Back to football. I love football. I don’t consider the game itself any more or less stupid than other sports … but the fans. Maybe there is something in a name. Everywhere else in the world football means soccer and everyone knows that soccer fans are the craziest bastards on Earth. Of all the fans of all the sports that are popular in the U.S., I consider our football fans to be the most extreme. Same name. It could also have something to do with the weather. If you see a fan in the stands at a baseball game in July with his shirt off, you think nothing of it. It may even seem like good sense if it’s hot enough. Football season starts at the end of summer (possibly shirt-off weather), and ends in the middle of winter.
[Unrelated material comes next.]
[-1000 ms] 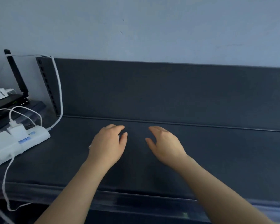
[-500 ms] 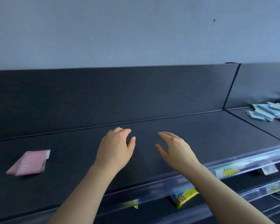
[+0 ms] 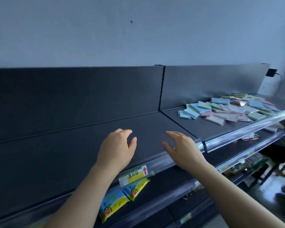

Winter, north of the Mason Dixon line, is not a climate conducive to seminudity. But there they are, snow blowing sideways, bare chests. Have you ever seen anyone in a hockey arena with his shirt off? Basketball? Are there half-dressed guys watching basketball that I’ve never noticed? Maybe the networks have a policy not to show hockey and basketball exhibitionists. I don’t know, but the crappier the weather the more football fans seem think it’s a good idea to go shirtless, maybe just a thin coat of paint. But they do seem to be having a good time.
There’s a wonderful world of it out there. Illinois Governor Rod Blagojevich was arrested Dec. 9 for trying to sell Barack Obama’s vacant senate seat. Enterprising, yes, but there’s also another word we can use to describe it. I’ve got a call into Plaxico advising him to send Rod a dozen roses. The governor has replaced the football hero as the centerfold in this months “AMA Journal of Stupidity.”
Author and New York University professor Avital Ronell defines stupidity as the “fading empire of cognition.” Maybe that’s what’s going on up in those stands and between Plaxico Burress’ and Rod Blagojevich’s ears ” perhaps their empires of cognition are fading.